Our research enterprise continues to be among the nation’s best. UW-Madison ranks second in the nation in research funding, generating more than $900 million per year. We are particularly proud of our scientists who, with tremendous support from leaders throughout Wisconsin, helped us land the largest research grant in our history — $125 million for the creation of the Great Lakes Bioenergy Research Center. Scientists in the College and around the region will be working to unleash the energy potential of cellulosic biomass in ways that may result in new blends of transportation fuels, reductions on energy costs for agriculture industries or municipalities, and jobs and technologies to help keep Wisconsin energy dollars in-state.

We are excited by the unique approach of the Wisconsin dairy community to bring forward an innovative proposal to modernize our Arlington Research station. This past summer, we broke ground with our stakeholders on a new dairy facility which will help us ensure our dairy research programs are reflective of today’s industry. We look forward to celebrating the opening of that facility in 2008.

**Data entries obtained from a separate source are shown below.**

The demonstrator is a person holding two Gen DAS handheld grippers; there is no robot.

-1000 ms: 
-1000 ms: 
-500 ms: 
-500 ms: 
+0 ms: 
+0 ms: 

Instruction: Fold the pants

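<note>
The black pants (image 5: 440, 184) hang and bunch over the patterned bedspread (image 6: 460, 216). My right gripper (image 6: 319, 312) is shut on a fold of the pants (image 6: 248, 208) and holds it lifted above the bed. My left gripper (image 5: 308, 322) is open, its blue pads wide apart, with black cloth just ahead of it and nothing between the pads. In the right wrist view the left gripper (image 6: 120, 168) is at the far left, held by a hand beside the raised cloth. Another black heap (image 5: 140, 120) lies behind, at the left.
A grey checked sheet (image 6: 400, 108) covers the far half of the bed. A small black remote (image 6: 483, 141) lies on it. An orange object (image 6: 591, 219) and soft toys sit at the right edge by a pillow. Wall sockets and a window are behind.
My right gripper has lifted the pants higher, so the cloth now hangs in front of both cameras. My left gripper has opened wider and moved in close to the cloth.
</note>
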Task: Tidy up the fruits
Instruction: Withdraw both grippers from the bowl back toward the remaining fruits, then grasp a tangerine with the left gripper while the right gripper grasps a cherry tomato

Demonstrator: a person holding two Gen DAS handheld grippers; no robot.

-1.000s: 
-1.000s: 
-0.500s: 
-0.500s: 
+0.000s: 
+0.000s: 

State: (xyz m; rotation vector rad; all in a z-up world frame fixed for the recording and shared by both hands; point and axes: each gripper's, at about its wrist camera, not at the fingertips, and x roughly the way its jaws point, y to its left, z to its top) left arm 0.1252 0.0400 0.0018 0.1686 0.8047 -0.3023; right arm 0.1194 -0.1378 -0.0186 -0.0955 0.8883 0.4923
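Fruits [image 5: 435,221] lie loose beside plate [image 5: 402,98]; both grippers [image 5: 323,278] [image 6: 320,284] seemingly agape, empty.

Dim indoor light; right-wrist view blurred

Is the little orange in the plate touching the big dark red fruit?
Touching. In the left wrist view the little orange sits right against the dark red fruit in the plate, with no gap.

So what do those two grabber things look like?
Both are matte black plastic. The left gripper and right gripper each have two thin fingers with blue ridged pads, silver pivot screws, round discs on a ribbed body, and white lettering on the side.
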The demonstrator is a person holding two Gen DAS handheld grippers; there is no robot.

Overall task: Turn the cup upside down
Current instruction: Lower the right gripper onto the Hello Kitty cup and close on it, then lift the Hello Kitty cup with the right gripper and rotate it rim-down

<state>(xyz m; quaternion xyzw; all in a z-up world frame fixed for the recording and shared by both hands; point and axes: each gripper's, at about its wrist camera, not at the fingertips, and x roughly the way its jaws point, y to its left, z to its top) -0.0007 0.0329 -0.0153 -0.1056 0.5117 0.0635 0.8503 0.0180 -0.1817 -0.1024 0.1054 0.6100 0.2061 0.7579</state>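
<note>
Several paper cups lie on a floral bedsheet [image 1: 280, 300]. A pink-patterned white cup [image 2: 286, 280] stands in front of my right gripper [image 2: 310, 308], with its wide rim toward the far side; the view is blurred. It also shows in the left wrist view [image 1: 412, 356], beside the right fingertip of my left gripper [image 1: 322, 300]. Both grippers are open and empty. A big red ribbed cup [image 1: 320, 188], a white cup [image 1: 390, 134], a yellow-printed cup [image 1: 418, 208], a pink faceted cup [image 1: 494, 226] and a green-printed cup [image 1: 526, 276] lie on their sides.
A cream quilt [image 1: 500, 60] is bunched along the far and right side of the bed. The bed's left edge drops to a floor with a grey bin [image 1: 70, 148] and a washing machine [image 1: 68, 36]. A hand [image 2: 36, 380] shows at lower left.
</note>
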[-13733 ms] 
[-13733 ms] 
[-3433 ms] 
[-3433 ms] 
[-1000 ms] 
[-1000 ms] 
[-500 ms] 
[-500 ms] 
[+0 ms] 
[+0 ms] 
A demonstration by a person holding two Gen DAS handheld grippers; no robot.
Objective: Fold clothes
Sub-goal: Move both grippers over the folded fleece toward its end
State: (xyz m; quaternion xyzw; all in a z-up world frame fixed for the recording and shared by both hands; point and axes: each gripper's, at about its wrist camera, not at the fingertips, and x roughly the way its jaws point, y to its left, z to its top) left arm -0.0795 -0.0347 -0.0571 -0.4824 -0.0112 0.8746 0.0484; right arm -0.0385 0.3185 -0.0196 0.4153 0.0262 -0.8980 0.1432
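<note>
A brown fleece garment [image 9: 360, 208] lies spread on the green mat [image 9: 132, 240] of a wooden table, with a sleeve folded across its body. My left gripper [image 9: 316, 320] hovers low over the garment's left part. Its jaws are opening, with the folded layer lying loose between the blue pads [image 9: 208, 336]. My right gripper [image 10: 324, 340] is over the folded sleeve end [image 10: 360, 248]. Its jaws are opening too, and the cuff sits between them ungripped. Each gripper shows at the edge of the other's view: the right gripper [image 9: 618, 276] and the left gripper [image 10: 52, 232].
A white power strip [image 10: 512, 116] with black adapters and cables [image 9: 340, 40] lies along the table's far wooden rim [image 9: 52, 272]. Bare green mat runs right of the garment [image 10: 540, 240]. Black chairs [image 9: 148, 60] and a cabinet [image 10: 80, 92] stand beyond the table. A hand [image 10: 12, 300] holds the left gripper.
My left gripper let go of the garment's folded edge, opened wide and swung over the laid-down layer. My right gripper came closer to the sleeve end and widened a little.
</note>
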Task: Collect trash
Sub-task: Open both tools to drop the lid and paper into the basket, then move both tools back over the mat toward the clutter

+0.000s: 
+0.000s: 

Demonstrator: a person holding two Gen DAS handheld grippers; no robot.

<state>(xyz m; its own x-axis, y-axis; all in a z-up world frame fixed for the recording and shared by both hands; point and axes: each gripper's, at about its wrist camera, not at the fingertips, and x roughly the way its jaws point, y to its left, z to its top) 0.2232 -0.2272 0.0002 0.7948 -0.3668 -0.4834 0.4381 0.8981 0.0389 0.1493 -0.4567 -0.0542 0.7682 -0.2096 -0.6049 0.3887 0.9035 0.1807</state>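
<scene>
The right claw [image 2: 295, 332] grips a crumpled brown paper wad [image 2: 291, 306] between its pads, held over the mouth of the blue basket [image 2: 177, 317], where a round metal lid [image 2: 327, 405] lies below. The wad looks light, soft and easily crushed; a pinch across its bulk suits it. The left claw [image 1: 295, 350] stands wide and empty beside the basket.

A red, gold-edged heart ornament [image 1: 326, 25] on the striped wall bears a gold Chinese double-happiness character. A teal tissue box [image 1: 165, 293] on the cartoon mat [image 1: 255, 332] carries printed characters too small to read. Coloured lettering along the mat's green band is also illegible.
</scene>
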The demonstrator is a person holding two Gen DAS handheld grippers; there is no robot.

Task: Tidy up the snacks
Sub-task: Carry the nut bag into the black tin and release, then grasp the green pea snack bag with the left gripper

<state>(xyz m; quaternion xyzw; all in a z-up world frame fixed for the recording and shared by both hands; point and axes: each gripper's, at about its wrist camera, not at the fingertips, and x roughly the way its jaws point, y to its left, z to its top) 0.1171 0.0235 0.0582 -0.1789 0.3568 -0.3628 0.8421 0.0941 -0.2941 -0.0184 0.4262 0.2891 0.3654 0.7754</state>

The engagement and support of more than 33,000 CALS alumni is stronger now than ever before. We are opening new channels of communication with our graduates with the launch of a new publication – “Grow.” We hope you have had a chance to review this new magazine, which highlights current CALS research, outreach and education. We count on feedback to help make this new venture useful and relevant to you. Plans also are in place for an interactive alumni Web page, which will serve as an important tool for you to keep up with the activities at the College and to share information with your fellow graduates. We expect to have the new Web page online in early 2008.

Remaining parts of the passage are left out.